Work to be completed ▸ Transcribe the following entries word for word. End with the line where "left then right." appears.

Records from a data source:
▬▬▬▬▬▬

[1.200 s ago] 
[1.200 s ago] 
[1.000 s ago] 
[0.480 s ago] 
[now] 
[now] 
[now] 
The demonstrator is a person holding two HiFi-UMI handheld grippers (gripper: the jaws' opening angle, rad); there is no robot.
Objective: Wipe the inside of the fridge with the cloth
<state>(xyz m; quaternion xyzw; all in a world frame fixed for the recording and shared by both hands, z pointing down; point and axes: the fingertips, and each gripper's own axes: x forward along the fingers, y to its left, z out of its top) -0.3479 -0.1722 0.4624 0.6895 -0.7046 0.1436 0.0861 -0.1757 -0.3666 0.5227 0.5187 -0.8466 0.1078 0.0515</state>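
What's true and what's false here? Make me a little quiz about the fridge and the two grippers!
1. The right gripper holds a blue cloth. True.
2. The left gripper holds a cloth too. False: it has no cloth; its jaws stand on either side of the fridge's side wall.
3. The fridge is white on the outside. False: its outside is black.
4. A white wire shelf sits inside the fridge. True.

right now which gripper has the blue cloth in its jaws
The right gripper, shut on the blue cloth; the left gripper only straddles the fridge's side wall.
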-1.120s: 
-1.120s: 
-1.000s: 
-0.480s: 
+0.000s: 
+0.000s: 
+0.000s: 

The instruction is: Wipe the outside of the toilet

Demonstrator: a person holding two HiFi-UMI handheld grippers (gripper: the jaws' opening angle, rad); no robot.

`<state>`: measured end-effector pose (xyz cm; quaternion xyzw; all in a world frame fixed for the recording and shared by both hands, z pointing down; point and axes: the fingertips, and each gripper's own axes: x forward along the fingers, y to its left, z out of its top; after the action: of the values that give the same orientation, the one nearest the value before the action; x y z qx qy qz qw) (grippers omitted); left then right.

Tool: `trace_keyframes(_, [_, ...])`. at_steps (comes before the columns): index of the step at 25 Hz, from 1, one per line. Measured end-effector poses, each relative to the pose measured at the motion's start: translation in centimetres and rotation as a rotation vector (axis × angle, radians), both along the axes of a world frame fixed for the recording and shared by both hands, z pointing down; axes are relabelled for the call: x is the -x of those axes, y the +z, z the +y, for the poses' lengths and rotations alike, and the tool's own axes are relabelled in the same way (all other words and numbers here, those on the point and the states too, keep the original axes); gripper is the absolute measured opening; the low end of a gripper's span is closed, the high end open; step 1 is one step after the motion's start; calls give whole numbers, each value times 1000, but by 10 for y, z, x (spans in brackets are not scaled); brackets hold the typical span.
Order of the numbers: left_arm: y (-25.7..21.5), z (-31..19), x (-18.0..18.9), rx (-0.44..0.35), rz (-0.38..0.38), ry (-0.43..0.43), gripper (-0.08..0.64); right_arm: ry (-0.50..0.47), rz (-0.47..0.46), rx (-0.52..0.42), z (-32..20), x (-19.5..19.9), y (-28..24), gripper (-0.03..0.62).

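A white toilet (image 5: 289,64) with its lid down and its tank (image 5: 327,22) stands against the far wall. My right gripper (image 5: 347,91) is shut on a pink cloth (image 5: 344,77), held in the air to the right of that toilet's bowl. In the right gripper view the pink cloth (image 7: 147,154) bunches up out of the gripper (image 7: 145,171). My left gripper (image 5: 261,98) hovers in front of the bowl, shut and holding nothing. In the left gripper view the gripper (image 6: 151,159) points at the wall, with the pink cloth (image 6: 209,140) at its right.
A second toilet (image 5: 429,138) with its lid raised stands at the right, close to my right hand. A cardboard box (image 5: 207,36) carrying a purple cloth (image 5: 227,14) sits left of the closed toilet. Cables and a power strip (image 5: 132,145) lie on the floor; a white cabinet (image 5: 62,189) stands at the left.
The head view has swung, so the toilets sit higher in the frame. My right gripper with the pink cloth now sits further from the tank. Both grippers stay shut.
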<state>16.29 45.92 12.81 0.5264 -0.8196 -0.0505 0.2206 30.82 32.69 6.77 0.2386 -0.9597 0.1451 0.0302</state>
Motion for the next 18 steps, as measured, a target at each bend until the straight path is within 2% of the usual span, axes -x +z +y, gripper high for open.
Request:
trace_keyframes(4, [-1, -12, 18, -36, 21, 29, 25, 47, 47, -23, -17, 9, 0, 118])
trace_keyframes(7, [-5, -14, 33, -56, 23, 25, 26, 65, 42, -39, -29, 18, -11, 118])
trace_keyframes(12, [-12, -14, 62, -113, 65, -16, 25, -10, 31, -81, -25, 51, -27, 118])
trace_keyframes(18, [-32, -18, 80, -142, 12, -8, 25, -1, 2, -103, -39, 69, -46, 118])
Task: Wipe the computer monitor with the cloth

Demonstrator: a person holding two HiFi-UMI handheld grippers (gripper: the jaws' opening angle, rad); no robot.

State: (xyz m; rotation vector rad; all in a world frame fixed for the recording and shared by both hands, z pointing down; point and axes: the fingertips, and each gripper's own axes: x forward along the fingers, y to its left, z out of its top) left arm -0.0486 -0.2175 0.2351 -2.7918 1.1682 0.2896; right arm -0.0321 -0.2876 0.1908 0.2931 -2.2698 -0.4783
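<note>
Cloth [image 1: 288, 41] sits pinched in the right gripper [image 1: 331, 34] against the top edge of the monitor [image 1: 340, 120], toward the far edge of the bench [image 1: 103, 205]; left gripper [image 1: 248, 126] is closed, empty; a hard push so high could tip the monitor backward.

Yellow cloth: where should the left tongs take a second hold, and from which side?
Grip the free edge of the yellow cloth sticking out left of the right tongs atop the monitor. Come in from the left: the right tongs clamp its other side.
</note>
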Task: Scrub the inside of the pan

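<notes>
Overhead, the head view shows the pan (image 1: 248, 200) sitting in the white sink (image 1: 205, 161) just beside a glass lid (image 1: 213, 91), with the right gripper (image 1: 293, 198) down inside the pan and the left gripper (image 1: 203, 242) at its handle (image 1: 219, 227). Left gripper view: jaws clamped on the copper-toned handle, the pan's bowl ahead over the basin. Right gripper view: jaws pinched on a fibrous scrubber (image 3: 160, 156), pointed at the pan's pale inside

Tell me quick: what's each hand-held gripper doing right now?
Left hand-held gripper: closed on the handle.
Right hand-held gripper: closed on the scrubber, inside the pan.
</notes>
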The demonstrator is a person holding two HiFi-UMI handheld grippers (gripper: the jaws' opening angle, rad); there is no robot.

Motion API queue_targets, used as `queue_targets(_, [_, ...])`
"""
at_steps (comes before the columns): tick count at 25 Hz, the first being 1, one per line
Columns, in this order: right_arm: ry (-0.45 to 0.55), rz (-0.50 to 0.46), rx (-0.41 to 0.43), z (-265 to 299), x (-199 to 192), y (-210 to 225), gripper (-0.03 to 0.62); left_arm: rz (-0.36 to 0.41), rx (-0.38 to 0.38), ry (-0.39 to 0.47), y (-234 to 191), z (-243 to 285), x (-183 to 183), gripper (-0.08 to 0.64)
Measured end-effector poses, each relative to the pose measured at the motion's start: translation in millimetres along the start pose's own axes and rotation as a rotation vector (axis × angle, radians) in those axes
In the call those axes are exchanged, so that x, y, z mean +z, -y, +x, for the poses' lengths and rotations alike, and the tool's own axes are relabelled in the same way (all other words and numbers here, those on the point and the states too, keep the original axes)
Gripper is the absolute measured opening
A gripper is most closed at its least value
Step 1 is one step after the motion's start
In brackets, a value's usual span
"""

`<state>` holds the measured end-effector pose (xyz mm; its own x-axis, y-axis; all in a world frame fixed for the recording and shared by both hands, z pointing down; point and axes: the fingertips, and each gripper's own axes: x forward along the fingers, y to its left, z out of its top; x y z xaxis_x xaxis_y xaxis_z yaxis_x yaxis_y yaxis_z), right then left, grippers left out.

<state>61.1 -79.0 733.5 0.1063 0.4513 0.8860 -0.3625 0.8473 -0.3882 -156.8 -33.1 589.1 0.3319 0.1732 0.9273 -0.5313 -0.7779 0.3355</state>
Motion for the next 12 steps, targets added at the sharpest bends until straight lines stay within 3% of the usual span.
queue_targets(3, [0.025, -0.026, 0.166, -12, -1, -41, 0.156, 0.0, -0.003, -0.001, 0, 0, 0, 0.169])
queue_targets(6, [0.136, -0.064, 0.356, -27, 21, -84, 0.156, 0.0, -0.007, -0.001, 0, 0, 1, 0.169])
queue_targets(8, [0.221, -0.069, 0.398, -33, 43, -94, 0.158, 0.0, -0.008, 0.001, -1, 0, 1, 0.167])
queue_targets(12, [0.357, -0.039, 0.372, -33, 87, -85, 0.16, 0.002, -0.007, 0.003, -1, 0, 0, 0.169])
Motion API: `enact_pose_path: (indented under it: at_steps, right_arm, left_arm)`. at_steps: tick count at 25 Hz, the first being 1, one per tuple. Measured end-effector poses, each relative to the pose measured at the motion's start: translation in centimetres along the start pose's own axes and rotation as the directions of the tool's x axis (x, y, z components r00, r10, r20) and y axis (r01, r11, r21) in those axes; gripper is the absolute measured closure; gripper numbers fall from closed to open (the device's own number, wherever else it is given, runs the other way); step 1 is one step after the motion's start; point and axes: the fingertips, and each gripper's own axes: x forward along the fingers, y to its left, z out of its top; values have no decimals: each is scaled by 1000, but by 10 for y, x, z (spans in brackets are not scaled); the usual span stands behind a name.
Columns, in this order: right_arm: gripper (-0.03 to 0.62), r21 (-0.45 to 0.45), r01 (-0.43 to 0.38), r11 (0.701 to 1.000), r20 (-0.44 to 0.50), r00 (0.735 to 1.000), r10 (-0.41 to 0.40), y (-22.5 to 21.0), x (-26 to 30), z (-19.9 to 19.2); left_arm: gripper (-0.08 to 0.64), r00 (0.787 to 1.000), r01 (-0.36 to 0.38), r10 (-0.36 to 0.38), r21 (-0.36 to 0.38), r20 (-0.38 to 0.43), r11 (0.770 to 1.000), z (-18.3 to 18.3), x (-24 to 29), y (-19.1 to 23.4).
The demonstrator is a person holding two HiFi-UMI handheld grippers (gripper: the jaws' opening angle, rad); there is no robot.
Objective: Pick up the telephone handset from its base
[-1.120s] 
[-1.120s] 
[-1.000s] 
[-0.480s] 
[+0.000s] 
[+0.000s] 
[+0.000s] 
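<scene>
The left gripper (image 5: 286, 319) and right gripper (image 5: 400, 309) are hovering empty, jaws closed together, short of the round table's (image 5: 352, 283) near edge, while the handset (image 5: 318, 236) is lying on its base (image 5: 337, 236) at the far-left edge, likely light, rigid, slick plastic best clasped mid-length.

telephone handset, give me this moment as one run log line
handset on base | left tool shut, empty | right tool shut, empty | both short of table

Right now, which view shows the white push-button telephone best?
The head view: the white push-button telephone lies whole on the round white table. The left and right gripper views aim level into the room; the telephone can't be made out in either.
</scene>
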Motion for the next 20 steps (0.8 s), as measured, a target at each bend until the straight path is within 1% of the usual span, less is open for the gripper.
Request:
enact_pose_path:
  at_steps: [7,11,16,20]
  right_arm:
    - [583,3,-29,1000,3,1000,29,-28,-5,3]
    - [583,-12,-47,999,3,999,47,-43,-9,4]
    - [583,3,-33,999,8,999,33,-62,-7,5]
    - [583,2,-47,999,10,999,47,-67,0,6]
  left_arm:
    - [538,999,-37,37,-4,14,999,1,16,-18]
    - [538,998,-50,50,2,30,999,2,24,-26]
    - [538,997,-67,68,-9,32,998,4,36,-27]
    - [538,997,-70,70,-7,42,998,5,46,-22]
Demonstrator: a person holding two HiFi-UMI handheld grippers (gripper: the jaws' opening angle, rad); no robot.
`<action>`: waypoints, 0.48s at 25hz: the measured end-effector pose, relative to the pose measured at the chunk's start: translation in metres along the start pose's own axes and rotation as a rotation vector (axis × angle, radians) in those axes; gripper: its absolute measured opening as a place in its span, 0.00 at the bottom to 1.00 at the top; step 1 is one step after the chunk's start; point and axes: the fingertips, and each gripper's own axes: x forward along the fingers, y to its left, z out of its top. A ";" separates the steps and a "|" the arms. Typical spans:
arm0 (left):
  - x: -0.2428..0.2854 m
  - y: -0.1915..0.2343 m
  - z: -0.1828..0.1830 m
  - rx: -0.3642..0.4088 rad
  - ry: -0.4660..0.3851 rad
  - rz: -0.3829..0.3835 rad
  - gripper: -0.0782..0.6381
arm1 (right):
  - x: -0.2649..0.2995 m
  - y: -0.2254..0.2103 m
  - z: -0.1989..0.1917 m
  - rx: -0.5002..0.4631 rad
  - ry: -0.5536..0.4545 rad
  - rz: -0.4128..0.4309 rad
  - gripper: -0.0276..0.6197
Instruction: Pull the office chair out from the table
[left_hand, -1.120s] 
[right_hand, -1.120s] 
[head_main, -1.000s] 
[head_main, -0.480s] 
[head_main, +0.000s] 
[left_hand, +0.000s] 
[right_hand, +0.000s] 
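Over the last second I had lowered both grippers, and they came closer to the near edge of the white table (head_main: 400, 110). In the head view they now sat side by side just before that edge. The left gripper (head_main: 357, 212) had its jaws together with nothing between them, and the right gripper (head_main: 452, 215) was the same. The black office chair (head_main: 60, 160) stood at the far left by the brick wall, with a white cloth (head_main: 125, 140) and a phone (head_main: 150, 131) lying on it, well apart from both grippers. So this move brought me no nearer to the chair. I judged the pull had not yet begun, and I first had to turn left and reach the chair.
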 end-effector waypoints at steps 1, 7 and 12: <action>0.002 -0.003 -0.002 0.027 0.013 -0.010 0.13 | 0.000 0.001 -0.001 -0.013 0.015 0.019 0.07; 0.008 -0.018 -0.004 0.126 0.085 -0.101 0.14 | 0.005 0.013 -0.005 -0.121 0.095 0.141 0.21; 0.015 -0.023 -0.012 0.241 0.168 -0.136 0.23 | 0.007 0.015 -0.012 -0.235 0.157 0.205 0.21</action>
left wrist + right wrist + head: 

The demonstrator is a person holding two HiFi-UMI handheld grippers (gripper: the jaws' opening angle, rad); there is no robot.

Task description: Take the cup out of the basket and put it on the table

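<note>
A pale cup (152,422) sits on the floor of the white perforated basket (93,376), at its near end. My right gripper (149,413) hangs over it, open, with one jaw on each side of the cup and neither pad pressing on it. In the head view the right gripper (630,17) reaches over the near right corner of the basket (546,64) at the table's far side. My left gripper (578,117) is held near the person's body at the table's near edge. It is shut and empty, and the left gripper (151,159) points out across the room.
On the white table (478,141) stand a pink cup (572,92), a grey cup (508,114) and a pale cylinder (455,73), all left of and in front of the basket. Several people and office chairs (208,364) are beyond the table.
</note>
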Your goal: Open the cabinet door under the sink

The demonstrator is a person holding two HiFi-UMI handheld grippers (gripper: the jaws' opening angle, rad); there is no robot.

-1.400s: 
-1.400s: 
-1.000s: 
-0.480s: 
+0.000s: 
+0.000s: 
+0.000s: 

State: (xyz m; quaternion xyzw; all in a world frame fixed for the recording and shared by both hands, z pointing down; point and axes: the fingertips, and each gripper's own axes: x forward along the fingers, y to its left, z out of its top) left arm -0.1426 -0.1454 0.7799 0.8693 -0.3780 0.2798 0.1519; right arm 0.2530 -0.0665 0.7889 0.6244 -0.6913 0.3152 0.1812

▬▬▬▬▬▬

Answer box ▸
[1.200 s ago] 
[1.200 s ago] 
[1.000 s ago] 
[0.480 s ago] 
[now] 
[now] 
[now] 
The demonstrator is a person holding two HiFi-UMI handheld grippers (gripper: the jaws' opening angle, rad); there is no robot.
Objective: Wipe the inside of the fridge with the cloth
<state>(xyz m; quaternion xyzw; all in a world frame fixed for the recording and shared by both hands, z pointing down; point and axes: the fingertips, and each gripper's own axes: x forward along the fingers, y to its left, z out of its top) -0.3479 -0.1722 0.4624 0.6895 -0.7046 0.1436 0.0861 -0.1757 -0.3666 0.5227 0.5187 -0.8466 0.1078 0.0515</state>
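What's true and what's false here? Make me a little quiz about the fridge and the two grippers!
1. The right gripper holds a blue cloth. True.
2. The left gripper holds a cloth too. False: it has no cloth; its jaws stand on either side of the fridge's side wall.
3. The fridge is white on the outside. False: its outside is black.
4. A white wire shelf sits inside the fridge. True.

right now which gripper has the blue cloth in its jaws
The right gripper, shut on the blue cloth; the left gripper only straddles the fridge's side wall.
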-1.120s: 
-1.120s: 
-1.000s: 
-0.480s: 
+0.000s: 
+0.000s: 
+0.000s: 

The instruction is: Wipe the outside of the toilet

Demonstrator: a person holding two HiFi-UMI handheld grippers (gripper: the jaws' opening angle, rad); no robot.

`<state>`: measured end-effector pose (xyz cm; quaternion xyzw; all in a world frame fixed for the recording and shared by both hands, z pointing down; point and axes: the fingertips, and each gripper's own axes: x forward along the fingers, y to its left, z out of its top; after the action: of the values that give the same orientation, the one nearest the value before the action; x y z qx qy qz qw) (grippers omitted); left then right.

The exercise has been answered, and the work is done.